- _Work instruction_
In the data below, the answer is the run of lines from the line containing "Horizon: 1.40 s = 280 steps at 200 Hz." through the line containing "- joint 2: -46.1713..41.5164", both included; print it exactly and nothing else.

——

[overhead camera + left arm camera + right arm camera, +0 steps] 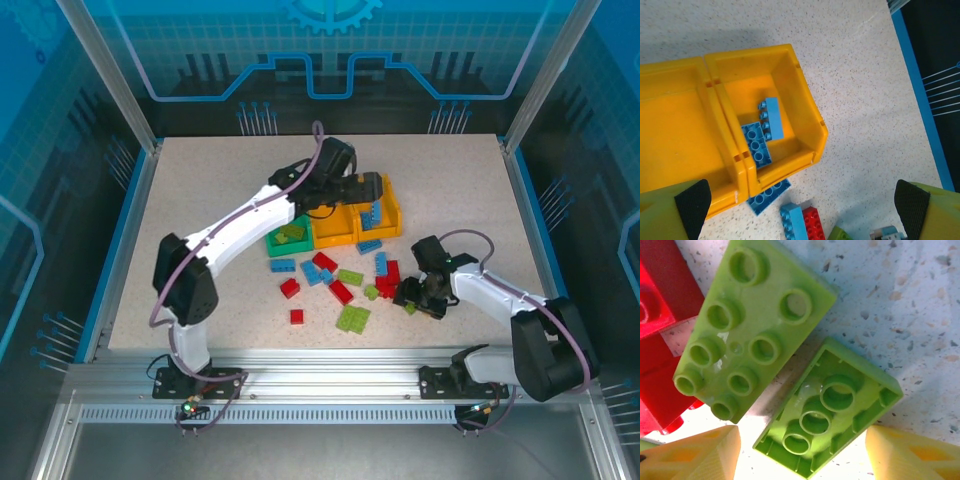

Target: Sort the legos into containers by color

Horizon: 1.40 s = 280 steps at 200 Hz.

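Note:
The containers stand in a row at mid table: a green bin (pixel 280 243) holding lime bricks, a middle orange bin (pixel 335 228) and a right orange bin (pixel 392 222). My left gripper (pixel 368 188) hangs above the right orange bin (pixel 805 100), jaws open and holding nothing (pixel 802 207); blue bricks (pixel 762 132) lie inside that bin. Loose legos in red (pixel 341 292), blue (pixel 283 265) and lime (pixel 352 319) are scattered in front of the bins. My right gripper (pixel 410 297) is low over the table, open (pixel 802 460), its fingers either side of an upside-down lime brick (pixel 832 412).
A second lime brick (pixel 752 325), studs up, lies against the upside-down one, with red bricks (pixel 657 355) to its left. A blue plate (pixel 767 192) sticks out from under the right bin's front, beside a blue brick (pixel 795 220) and a red brick (pixel 815 225). A blue rim (pixel 530 210) edges the table.

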Each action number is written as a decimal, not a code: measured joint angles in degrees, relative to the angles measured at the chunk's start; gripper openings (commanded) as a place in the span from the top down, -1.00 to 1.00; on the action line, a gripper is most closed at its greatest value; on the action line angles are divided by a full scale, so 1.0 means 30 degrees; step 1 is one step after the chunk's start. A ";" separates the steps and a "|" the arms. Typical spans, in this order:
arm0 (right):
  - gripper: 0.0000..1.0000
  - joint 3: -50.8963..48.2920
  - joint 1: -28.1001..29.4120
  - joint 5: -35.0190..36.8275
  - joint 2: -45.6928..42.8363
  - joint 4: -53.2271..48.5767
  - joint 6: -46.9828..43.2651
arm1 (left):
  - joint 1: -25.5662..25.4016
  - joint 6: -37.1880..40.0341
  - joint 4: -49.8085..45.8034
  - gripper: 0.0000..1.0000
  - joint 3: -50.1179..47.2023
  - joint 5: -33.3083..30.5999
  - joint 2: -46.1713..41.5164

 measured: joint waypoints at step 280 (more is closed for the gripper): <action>0.48 1.2903 0.6885 0.1450 0.2601 -0.2892 -0.0998 | 0.1741 -0.2310 -0.0823 -0.97 -1.6750 -0.2958 -1.2990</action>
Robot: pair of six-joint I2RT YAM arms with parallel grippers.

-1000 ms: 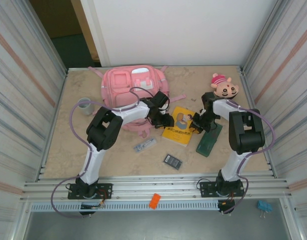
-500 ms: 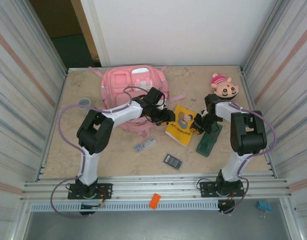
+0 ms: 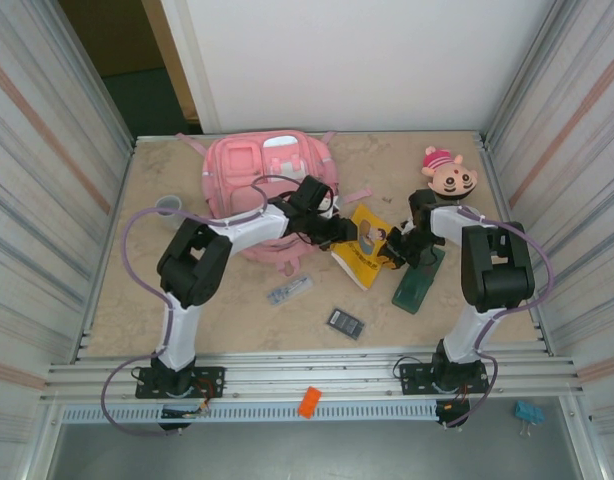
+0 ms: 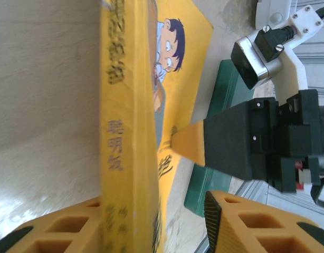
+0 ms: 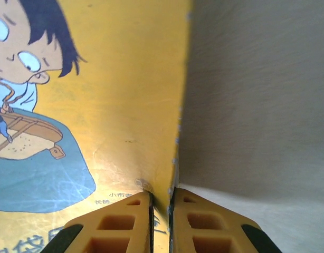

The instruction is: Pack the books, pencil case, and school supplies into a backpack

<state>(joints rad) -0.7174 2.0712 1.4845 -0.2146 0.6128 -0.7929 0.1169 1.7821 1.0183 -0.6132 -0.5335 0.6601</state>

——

- _Output below_
Horizon: 1.40 s = 280 steps at 200 Hz.

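Note:
The containers stand in a row at mid table: a green bin (pixel 280 243) holding lime bricks, a middle orange bin (pixel 335 228) and a right orange bin (pixel 392 222). My left gripper (pixel 368 188) hangs above the right orange bin (pixel 805 100), jaws open and holding nothing (pixel 802 207); blue bricks (pixel 762 132) lie inside that bin. Loose legos in red (pixel 341 292), blue (pixel 283 265) and lime (pixel 352 319) are scattered in front of the bins. My right gripper (pixel 410 297) is low over the table, open (pixel 802 460), its fingers either side of an upside-down lime brick (pixel 832 412).
A second lime brick (pixel 752 325), studs up, lies against the upside-down one, with red bricks (pixel 657 355) to its left. A blue plate (pixel 767 192) sticks out from under the right bin's front, beside a blue brick (pixel 795 220) and a red brick (pixel 815 225). A blue rim (pixel 530 210) edges the table.
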
Each action number is written as a decimal, not a code: measured joint angles in degrees, relative to the angles measured at the chunk's start; gripper openings (commanded) as a place in the span from the top down, -1.00 to 1.00; on the action line, a gripper is most closed at its greatest value; on the action line angles are divided by a full scale, so 1.0 means 30 degrees; step 1 is one step after the chunk's start. A ";" separates the steps and a "|" the arms. Typical spans, in this order:
arm0 (right):
  - gripper: 0.0000..1.0000
  - joint 3: -50.8963..48.2920
  - joint 1: -28.1001..29.4120
  - joint 5: -35.0190..36.8275
  - joint 2: -45.6928..42.8363
  - joint 4: -53.2271..48.5767
  - joint 6: -46.9828..43.2651
arm1 (left):
  - joint 1: -25.5662..25.4016
  - joint 6: -37.1880..40.0341
  - joint 4: -49.8085..45.8034
  - gripper: 0.0000..1.0000
  - joint 3: -50.1179..47.2023
  - joint 5: -33.3083..30.5999
  - joint 2: -46.1713..41.5164

With that, the answer is finished.